In questo caso la stupidità si accende solo in determinate condizioni. Per esempio quando si è al volante dell’automobile.

Autodistruttiva

Propria di coloro che con le loro azioni fanno più male a loro stessi che agli altri.

Funzionale

È quella forma di chiusura mentale per cui le persone si concentrano solo sul proprio, limitato oggetto di lavoro. Non dando alcuna attenzione a ciò che è prima e dopo, a ciò che è intorno a loro.

Autodifensiva

Riguarda in genere la vita di coppia. Quando, a dispetto di ogni evidenza, non ci si accorge di nulla, si diventa per così dire ciechi di fronte a comportamenti del partner che potrebbero far molto soffrire.

Il vero stupido non sa di esserlo

«Alcuni», prosegue lo specialista, «ritengono che vi sia un gradiente di stupidità, intesa proprio come mancanza d’intelligenza, anche nelle persone che distruggono la vita in senso lato. Quelli che inquinano, rovinano il paesaggio, sterminano specie animali. In questi casi, tuttavia, il confine tra stupidità e delinquenzialità è difficile da tracciare».

Il paradigma resta, però, immutabile. «Il “vero stupido”, lo stupido al cento per cento, non sa di esserlo. E ciò rappresenta un grave pericolo per tutti. Anche perché causa comportamenti recidivanti, ripetizioni e pure il rischio del contagio, della diffusione della stupidità. Un fenomeno, come notato in precedenza, assai rilevante nell’ambito della socio-dinamica dei gruppi».

Come difendersi dagli stupidi

Resta, infine, il problema, serio, di come difendersi dagli stupidi. Pericolosissimi proprio perché, come evidenziava Cipolla nella quarta delle sue Cinque leggi, «le persone non stupide sottovalutano sempre il potere nocivo delle persone stupide». Sono, così, due i passi fondamentali da compiere, secondo Castiello d’Antonio.

Riconoscerli

Per una persona intelligente può essere molto difficile rendersi conto della sua esistenza. Perché si andranno sempre a cercare motivi, cause, spinte, idee là dove, invece, idee e motivazioni sono del tutto assenti. Spesso lo stupido parla tanto per parlare. Dice cose che non hanno alcun riscontro, può ostentare con orgoglio la propria ignoranza, caratterizzarsi con un cinismo che vuole di fatto immobilizzare ogni presa di decisioni o possibilità di miglioramento sul lavoro come in famiglia o nel mondo.

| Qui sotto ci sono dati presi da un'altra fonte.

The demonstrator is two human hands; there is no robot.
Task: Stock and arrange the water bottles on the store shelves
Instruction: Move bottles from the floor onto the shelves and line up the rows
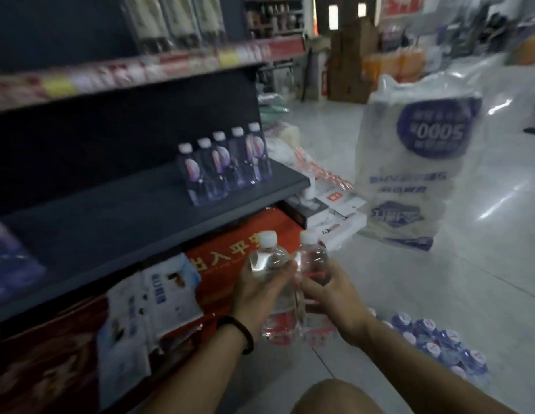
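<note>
Water bottles [266,258] gripped by left hand [260,292], right hand [330,294]

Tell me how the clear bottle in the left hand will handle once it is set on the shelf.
The bottle looks full, so probably heavy for its size. Its clear thin wall likely dents a little under the left hand. Tall and narrow, it may tip if nudged on the shelf.

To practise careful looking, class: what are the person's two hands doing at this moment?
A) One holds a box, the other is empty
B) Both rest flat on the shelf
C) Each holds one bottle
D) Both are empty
C: the left hand grips a bottle, and the right hand grips a second bottle.
</note>
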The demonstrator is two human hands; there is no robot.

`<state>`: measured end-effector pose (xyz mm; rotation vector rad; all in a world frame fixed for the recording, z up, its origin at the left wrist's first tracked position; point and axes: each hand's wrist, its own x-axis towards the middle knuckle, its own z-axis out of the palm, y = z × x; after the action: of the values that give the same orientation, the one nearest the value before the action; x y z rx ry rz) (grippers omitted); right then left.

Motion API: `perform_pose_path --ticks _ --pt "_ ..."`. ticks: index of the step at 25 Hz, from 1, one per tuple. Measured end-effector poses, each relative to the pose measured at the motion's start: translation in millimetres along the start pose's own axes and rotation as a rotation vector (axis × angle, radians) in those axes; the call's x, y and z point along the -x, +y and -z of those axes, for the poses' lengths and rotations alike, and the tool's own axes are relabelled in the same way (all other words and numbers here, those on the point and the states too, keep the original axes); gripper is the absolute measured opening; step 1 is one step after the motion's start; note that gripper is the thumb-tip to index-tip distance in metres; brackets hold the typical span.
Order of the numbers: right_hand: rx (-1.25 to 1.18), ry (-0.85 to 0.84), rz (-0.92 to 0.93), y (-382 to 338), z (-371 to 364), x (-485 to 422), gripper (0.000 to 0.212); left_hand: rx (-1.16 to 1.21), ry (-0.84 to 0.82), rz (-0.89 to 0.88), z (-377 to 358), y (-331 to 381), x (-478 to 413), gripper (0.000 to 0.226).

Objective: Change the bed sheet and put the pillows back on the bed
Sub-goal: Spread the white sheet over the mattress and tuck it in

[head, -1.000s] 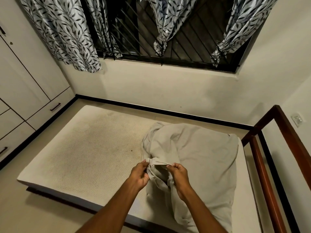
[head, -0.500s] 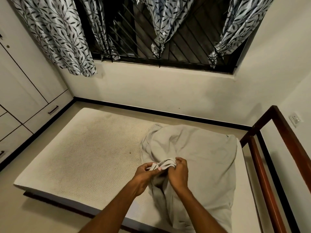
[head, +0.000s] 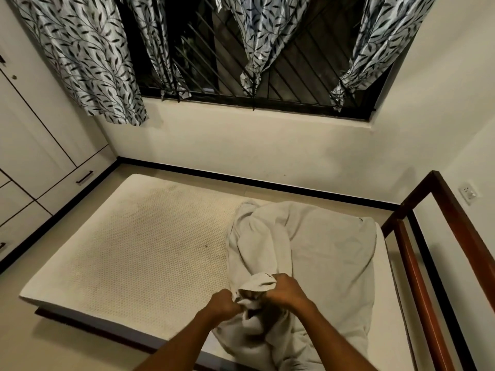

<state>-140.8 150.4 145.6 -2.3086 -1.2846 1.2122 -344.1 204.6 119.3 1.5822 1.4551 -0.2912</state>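
Observation:
A bare cream mattress [head: 139,253] with a dotted top lies low on the floor. A grey bed sheet [head: 321,253] is heaped over its right half, loosely bunched. My left hand [head: 223,301] and my right hand [head: 285,289] both grip a gathered fold of the sheet near the mattress's front edge, fists close together. No pillows are in view.
A brown wooden bed frame [head: 428,263] stands at the right by the wall. White wardrobe drawers [head: 53,188] line the left wall. Behind the mattress is a barred window [head: 241,49] with leaf-patterned curtains. A wall socket [head: 467,193] sits at far right.
My hands have drawn closer together and pulled toward me, bunching more of the sheet's fold between them. The view has tilted slightly upward.

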Motion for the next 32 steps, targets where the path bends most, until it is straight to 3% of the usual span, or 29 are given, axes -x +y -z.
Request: perform_pose_path --ticks 2,5,7,11,13,17,21,26,32 --pt "0.111 0.057 -0.035 1 -4 0 0.041 0.352 0.054 0.040 -4 7 -4 0.055" --pt "-0.002 0.101 -0.056 -4 -7 -7 0.036 0.690 0.108 0.023 0 25 -7 0.033" --pt "-0.127 0.130 -0.006 -9 -8 -10 0.026 0.798 0.141 -0.009 5 37 -6 0.027" --pt "-0.294 0.206 0.004 -26 -5 -13 0.039 0.843 0.207 -0.053 22 52 -4 0.018" --pt "-0.269 0.186 -0.016 -43 -3 -17 0.033 0.833 0.173 -0.096 33 51 -7 0.019" --pt "-0.236 0.156 -0.050 -82 -12 -38 0.054 0.779 0.072 -0.151 55 46 -16 0.017" --pt "-0.270 0.200 -0.080 -131 -29 -73 0.032 0.728 0.029 -0.188 102 21 -36 0.017" --pt "-0.511 0.299 -0.130 -214 -48 -120 0.030 0.611 0.106 -0.251 218 -31 -76 0.044" --pt "-0.876 0.423 -0.076 -321 -59 -168 0.031 0.123 0.415 -0.406 380 -83 -133 0.008"
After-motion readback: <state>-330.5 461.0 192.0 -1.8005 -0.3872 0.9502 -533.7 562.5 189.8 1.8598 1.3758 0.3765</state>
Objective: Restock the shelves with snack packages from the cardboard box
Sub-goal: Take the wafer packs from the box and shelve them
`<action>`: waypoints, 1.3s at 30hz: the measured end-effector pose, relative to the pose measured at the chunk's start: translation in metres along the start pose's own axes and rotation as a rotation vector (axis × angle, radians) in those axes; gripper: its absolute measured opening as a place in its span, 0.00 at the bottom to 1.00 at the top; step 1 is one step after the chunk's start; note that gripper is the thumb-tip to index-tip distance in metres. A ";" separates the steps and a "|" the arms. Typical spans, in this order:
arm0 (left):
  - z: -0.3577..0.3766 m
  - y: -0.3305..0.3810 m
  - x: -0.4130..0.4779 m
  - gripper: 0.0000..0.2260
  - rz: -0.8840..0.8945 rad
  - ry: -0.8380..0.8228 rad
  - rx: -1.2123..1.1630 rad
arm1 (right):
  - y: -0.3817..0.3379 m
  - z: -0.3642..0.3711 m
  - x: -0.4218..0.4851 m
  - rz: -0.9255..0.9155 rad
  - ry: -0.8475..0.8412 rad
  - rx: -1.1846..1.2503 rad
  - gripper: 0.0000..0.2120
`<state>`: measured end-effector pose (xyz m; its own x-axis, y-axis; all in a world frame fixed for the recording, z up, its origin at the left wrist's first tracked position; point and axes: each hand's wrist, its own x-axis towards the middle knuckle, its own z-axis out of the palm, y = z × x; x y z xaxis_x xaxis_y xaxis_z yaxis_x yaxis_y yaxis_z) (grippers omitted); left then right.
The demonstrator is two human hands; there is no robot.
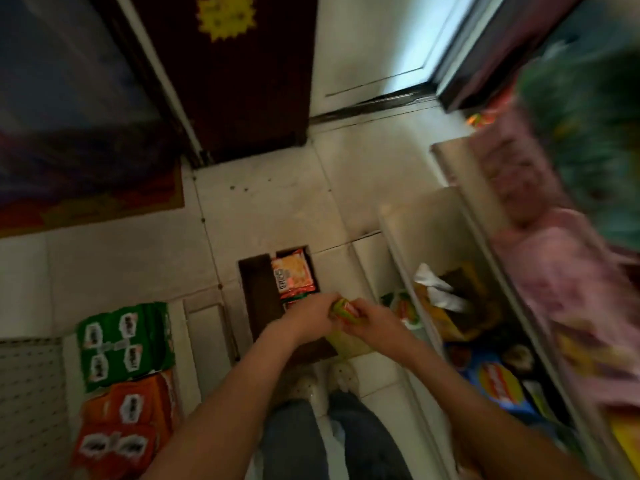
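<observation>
Cardboard box [258, 299] is sitting open on the floor right in front of the person's feet, putting its orange snack packages [293, 275] within easy reach. Both grips are meeting above its near end: the left grip [308, 313] and right grip [374, 318] are each clasping one end of a green-and-orange snack package [341, 308], probably steadying it. The shelves [408, 237] are standing just to the right, likely its destination.

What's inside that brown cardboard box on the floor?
In the cardboard box, an orange snack package lies on the right; the left side looks bare. The left hand and right hand, holding a green-orange package, cover the near part.
</observation>
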<state>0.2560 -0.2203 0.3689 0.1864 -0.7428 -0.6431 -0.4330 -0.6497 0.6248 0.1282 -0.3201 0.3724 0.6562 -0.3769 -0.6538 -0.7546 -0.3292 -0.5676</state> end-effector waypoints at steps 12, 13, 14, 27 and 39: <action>0.011 0.206 -0.107 0.25 0.478 -0.219 0.398 | 0.008 -0.080 -0.250 0.126 0.423 0.286 0.20; 0.021 0.221 -0.112 0.27 0.521 -0.237 0.432 | 0.015 -0.082 -0.272 0.131 0.477 0.310 0.18; 0.029 0.232 -0.117 0.27 0.556 -0.255 0.450 | 0.021 -0.082 -0.292 0.130 0.520 0.339 0.15; 0.193 0.360 -0.190 0.15 0.640 -0.346 0.171 | 0.152 -0.042 -0.530 0.397 1.074 0.551 0.12; 0.261 0.359 -0.191 0.09 0.421 -0.139 -0.123 | 0.245 -0.059 -0.537 0.561 0.941 0.237 0.30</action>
<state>-0.1652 -0.2694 0.6010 -0.1069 -0.9230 -0.3696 -0.3359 -0.3163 0.8872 -0.4086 -0.2494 0.6138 -0.1126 -0.9575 -0.2654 -0.8591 0.2280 -0.4582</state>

Non affidare loro responsabilità

Altrimenti i rischi degli effetti negativi del loro agire si amplificano e diventano quasi irrecuperabili. Soprattutto a danno della collettività. Il potere degli stupidi può essere immenso. Ma anche gli stupidi al potere sono assai pericolosi. Non dimentichiamo che cosa ha scritto il padre della psicoanalisi, Sigmund Freud, in Nuovi consigli sulla tecnica della psicoanalisi (Boringhieri, 1975): «Nella vita non vi è nulla di così dispendioso quanto la malattia e la stupidità».